MCMC sampling from posterior distributions has the reputation of being time intensive given our current computational power. But, as will be demonstrated by our later examples, the computation time for the proposed implementations no longer prohibits application in operational testing. Stage 1 involves sampling from the unknown posterior distribution of only one θ parameter along with resampling of the vectors with the draws from the known, highly informative posterior distributions of a limited number of the operational item parameters η i available in the system. Likewise, Stage 2 involves sampling from the posterior distributions of only a few field-test parameters η f in combination with those of a small number of θ parameters with highly informative priors available in the form of the vectors of posterior draws saved from the adaptive test administration.

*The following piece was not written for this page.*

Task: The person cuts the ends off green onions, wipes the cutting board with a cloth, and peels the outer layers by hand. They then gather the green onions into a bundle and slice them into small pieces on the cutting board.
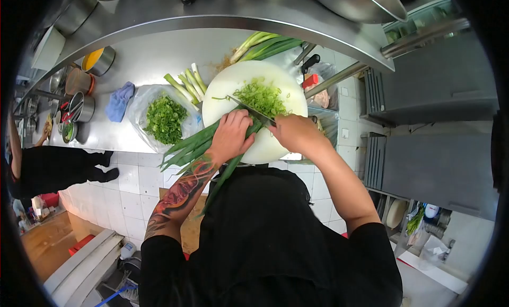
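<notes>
On a round white cutting board, my left hand presses down a bunch of long green onion leaves, which hang off the board's near left side. My right hand grips a kitchen knife by its handle. The blade lies across the cut end of the leaves, close to my left fingertips. Just beyond the blade is a heap of chopped green onion on the board. To the left, a clear plastic bag holds more chopped green onion.
Cut white onion stalks lie left of the board, and whole green onions behind it. A blue cloth and metal pots stand farther left on the steel counter. A steel shelf runs overhead. Another person stands at left.
</notes>
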`<move>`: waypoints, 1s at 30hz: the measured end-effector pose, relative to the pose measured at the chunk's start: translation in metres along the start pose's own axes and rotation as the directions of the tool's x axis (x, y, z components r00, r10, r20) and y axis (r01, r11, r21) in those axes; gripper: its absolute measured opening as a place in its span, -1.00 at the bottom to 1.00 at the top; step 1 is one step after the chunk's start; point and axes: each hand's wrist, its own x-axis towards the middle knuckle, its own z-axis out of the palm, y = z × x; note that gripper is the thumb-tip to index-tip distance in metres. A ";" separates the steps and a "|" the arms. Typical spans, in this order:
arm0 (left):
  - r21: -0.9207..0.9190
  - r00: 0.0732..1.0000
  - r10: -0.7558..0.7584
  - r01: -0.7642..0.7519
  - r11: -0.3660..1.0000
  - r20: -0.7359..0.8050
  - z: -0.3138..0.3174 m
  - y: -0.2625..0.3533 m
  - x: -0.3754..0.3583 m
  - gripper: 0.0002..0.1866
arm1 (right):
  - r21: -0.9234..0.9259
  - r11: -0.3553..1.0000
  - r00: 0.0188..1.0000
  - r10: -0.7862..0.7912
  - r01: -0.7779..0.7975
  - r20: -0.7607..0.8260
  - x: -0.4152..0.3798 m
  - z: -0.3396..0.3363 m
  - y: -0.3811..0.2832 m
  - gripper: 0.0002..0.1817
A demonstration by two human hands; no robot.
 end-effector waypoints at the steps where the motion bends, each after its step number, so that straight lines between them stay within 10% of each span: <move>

From a theoretical perspective, updating a field-test parameter immediately each time its item has been administered to a new test taker would be ideal. The assignments of the field-test items would then profit maximally from new response data. In practice, however, the parameters will have to be updated only periodically for batches of test takers with a size determined by such practical factors as the number of testing stations in use for the program, access to the computational resources required for the updates, etc.

4 Detailed Procedure

The calibration procedure is based on a Metropolis–Hastings (MH) within Gibbs algorithm for the 3PL model with blocks of item and ability parameters and symmetric proposal densities. The different algorithms required for the two stages of the procedure are summarized in Appendix A. We first discuss the details of these algorithms and then show that their alternating use does lead to a procedure that does converge to the proper posterior distribution.

4.1 Initialization

Let g(η i ) denote the posterior distributions of the parameters of the current operational items i=1,…,I in the pool upon completion of their calibration. The distributions are assumed to be stored along with the items in the system in the form of vectors of random draws from each of them. The vectors are automatically available if the current operational items were pretested by the system using the same procedure as in this paper and promoted to operational status once their posterior distributions showed sufficient precision.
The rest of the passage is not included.